**Task brief:** Where a record contains a picture, omit the picture and repeat the rest exactly.

[Items listed in a dataset]
-----
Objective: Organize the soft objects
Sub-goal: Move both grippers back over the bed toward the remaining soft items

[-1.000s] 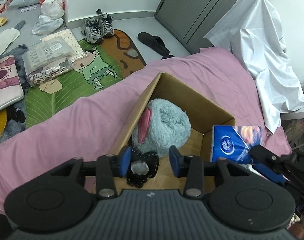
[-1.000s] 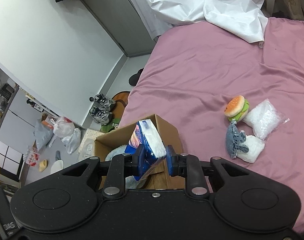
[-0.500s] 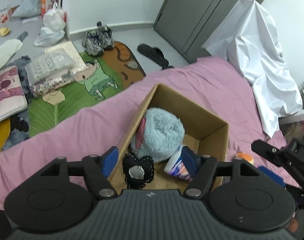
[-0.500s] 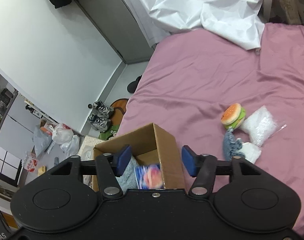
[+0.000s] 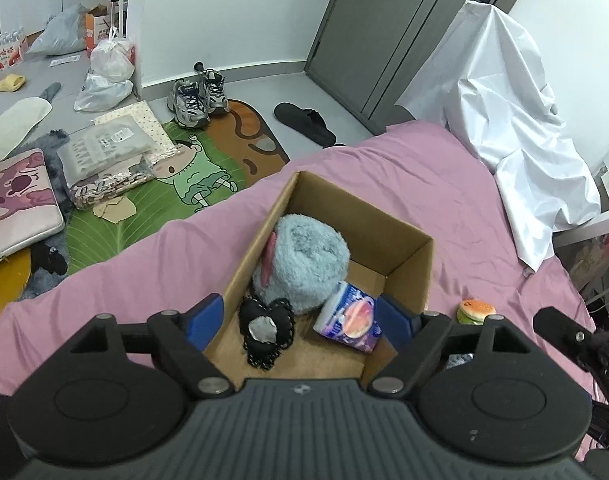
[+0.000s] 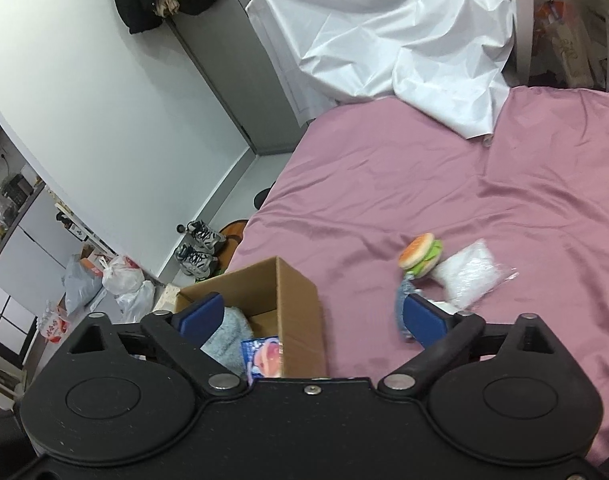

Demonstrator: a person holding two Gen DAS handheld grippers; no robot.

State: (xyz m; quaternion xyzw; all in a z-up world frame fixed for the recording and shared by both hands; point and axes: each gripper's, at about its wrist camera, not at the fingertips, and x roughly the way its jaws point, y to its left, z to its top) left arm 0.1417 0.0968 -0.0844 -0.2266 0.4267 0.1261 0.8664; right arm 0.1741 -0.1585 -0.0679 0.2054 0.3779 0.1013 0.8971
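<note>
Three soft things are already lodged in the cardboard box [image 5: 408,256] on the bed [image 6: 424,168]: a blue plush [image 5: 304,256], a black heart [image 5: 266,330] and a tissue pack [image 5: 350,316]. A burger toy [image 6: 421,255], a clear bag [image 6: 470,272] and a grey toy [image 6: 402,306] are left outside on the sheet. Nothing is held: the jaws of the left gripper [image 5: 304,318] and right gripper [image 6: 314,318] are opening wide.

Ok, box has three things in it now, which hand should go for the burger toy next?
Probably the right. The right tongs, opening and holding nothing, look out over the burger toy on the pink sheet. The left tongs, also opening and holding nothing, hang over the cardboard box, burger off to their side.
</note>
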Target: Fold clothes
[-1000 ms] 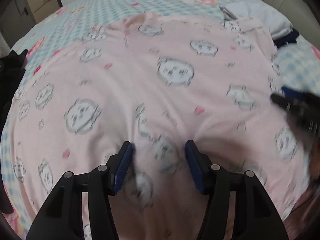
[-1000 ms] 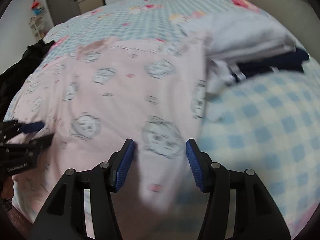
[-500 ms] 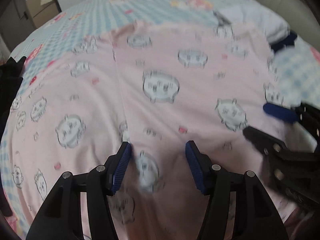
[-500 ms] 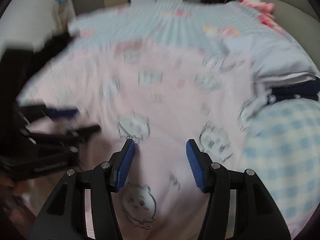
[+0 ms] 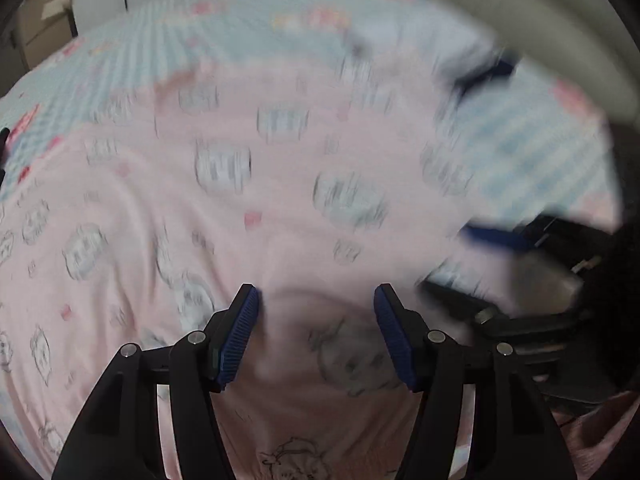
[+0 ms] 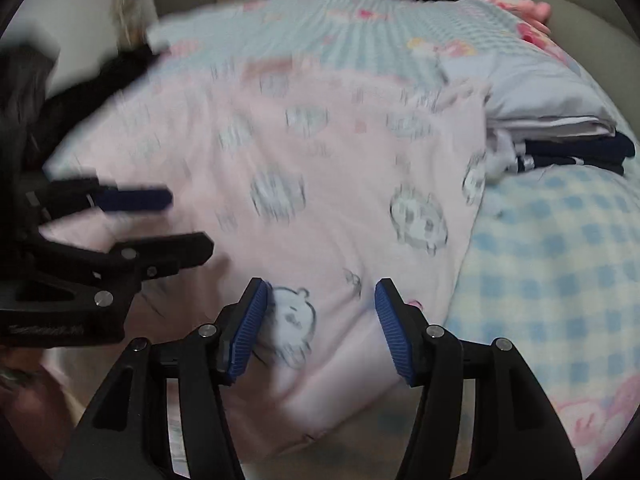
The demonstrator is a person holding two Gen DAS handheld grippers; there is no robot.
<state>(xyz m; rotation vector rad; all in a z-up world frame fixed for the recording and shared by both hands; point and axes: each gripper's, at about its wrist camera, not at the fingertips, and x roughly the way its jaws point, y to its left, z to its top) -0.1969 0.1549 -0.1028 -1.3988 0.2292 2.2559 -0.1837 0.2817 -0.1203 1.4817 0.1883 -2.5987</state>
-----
**Response below:**
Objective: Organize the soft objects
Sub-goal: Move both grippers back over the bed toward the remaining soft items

[-1.000s] 
[-1.000s] 
[-0.500s] 
[-0.500s] 
[+0.000s] 
[+0.000s] 

Demonstrator: a person holding two Gen DAS handheld grippers; no robot.

State: (xyz m; quaternion xyzw; all in a z-up world frame fixed for the recording and shared by both hands; point and axes: each gripper's, at about its wrist camera, not at the fingertips, and x roughly the way its jaws point, y to its left, z to its top) left arm 0.1417 0.0968 -0.0844 -0.2266 0.4267 0.1261 0.8664; right arm 0.1741 -0.1585 -0.0679 0.2054 0.3779 0.1013 0.8971
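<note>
Three soft things are already lodged in the cardboard box [image 5: 408,256] on the bed [image 6: 424,168]: a blue plush [image 5: 304,256], a black heart [image 5: 266,330] and a tissue pack [image 5: 350,316]. A burger toy [image 6: 421,255], a clear bag [image 6: 470,272] and a grey toy [image 6: 402,306] are left outside on the sheet. Nothing is held: the jaws of the left gripper [image 5: 304,318] and right gripper [image 6: 314,318] are opening wide.

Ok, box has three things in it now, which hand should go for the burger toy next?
Probably the right. The right tongs, opening and holding nothing, look out over the burger toy on the pink sheet. The left tongs, also opening and holding nothing, hang over the cardboard box, burger off to their side.
</note>
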Target: Fold clothes
[-1000 ms] 
[-1000 ms] 
[-500 ms] 
[-500 ms] 
[+0 ms] 
[+0 ms] 
The demonstrator is a person holding two Gen DAS handheld grippers; there is no robot.
<state>(xyz m; rotation vector rad; all in a z-up world frame fixed for the recording and shared by both hands; point and axes: each gripper's, at about its wrist camera, not at the fingertips, and x roughly the way its jaws point, y to its left, z to its top) -0.1969 0.1549 -0.1028 -1.3988 0.2292 2.2559 -0.1837 0.2817 -0.1203 1.4817 0.1883 -2.5987</state>

This exercise has no more to it.